Inline barrier (#2255)

* put barrier inline for locals * fix pre-commit on m3 * gate if through barrier
2026-01-08 22:48:25 -05:00 · 2023-11-10 08:17:10 -08:00
parent 75f6e9ab54
commit c0f447d6f7
5 changed files with 20 additions and 18 deletions
--- a/.pre-commit-config.yaml
+++ b/.pre-commit-config.yaml
@@ -27,7 +27,7 @@ repos:
        pass_filenames: false
      - id: tests
        name: subset of (CPU) tests
-        entry: env CPU=1 pytest test/unit/ test/test_ops.py test/test_dtype.py test/test_schedule.py test/test_custom_function.py test/test_assign.py test/test_symbolic_shapetracker.py
+        entry: env PYTHONPATH="." CPU=1 pytest test/unit/ test/test_ops.py test/test_dtype.py test/test_schedule.py test/test_custom_function.py test/test_assign.py test/test_symbolic_shapetracker.py
        language: system
        always_run: true
        pass_filenames: false
--- a/tinygrad/codegen/linearizer.py
+++ b/tinygrad/codegen/linearizer.py
@@ -62,7 +62,7 @@ class Linearizer(Kernel):
    SumNode: lambda self,ops,ctx: functools.reduce(lambda a,b: ctx.uop_alu_idx(a, b, ops, ctx, BinaryOps.ADD), self.nodes[1:], self.nodes[0].render(ops,ctx)),
    AndNode: lambda self,ops,ctx: functools.reduce(lambda a,b: ctx.uop_alu_idx(a, b, ops, ctx, BinaryOps.MUL, dtype=dtypes.bool), self.nodes[1:], self.nodes[0].render(ops,ctx)) }
-  def global_load(self, i:int, idxs:Sequence[Node], acc=None) -> List[UOp]:
+  def global_load(self, i:int, idxs:Sequence[Node], acc=None, barrier:Optional[UOp]=None) -> List[UOp]:
    buf = self.bufs[i]
    const = buf.val if isinstance(buf, ConstBuffer) else acc
@@ -110,13 +110,13 @@ class Linearizer(Kernel):
          if valid.min == 0:
            valid_rendered = valid.render(self.render_ops, self)
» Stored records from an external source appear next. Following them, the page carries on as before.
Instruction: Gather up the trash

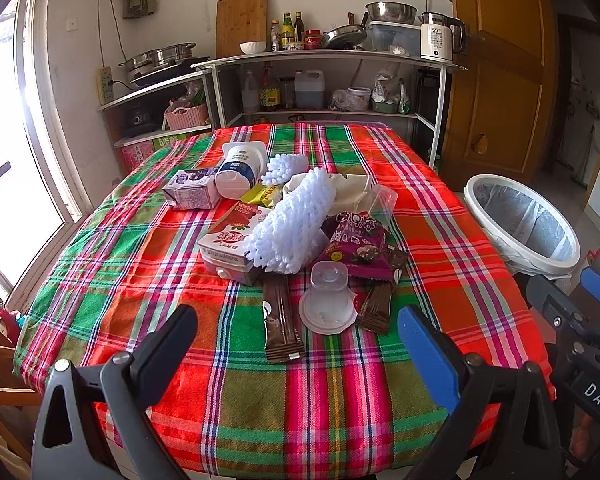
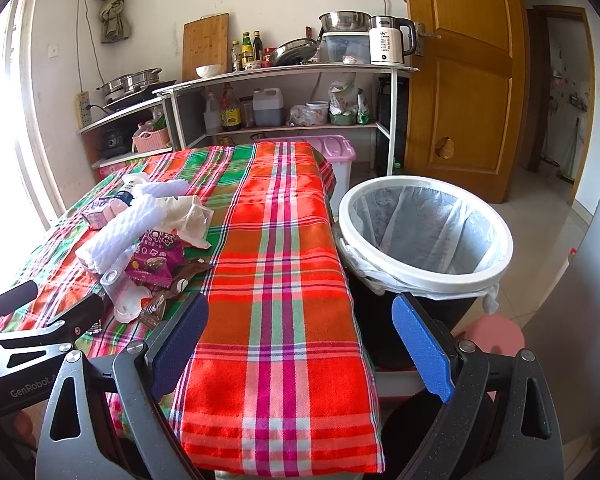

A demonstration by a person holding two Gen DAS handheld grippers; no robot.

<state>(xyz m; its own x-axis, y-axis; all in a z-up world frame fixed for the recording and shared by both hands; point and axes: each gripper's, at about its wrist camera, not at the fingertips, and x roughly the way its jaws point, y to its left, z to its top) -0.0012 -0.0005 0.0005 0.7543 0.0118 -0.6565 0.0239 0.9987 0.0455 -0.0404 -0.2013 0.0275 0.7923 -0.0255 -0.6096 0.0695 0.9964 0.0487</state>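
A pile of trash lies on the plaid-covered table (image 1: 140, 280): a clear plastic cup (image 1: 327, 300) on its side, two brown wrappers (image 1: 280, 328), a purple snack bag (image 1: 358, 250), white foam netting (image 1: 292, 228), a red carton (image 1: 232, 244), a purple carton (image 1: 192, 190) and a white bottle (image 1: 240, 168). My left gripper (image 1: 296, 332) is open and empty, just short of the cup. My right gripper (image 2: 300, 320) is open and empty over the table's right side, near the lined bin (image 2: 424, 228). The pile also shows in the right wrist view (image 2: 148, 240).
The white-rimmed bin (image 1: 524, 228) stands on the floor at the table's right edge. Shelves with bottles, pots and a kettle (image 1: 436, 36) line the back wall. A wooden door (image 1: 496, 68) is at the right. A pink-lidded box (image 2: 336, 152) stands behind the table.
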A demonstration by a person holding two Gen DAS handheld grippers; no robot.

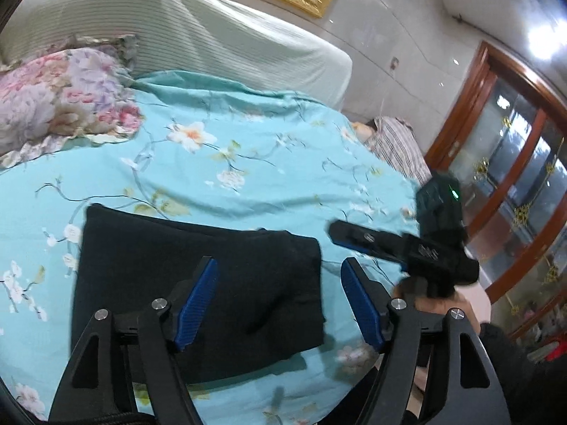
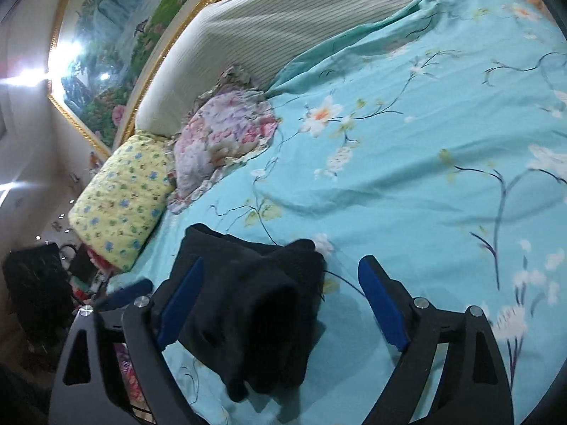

-            self.load_cache[key] = self.uop(UOps.LOAD, localtype, (buf_uop, rendered_idx, valid_rendered, self.const(invalid_value, localtype)))
+            self.load_cache[key] = self.uop(UOps.LOAD, localtype, (buf_uop, rendered_idx, valid_rendered, self.const(invalid_value, localtype)) + ((barrier,) if barrier else ()))
          else:
-            self.load_cache[key] = self.uop(UOps.LOAD, localtype, (buf_uop, rendered_idx))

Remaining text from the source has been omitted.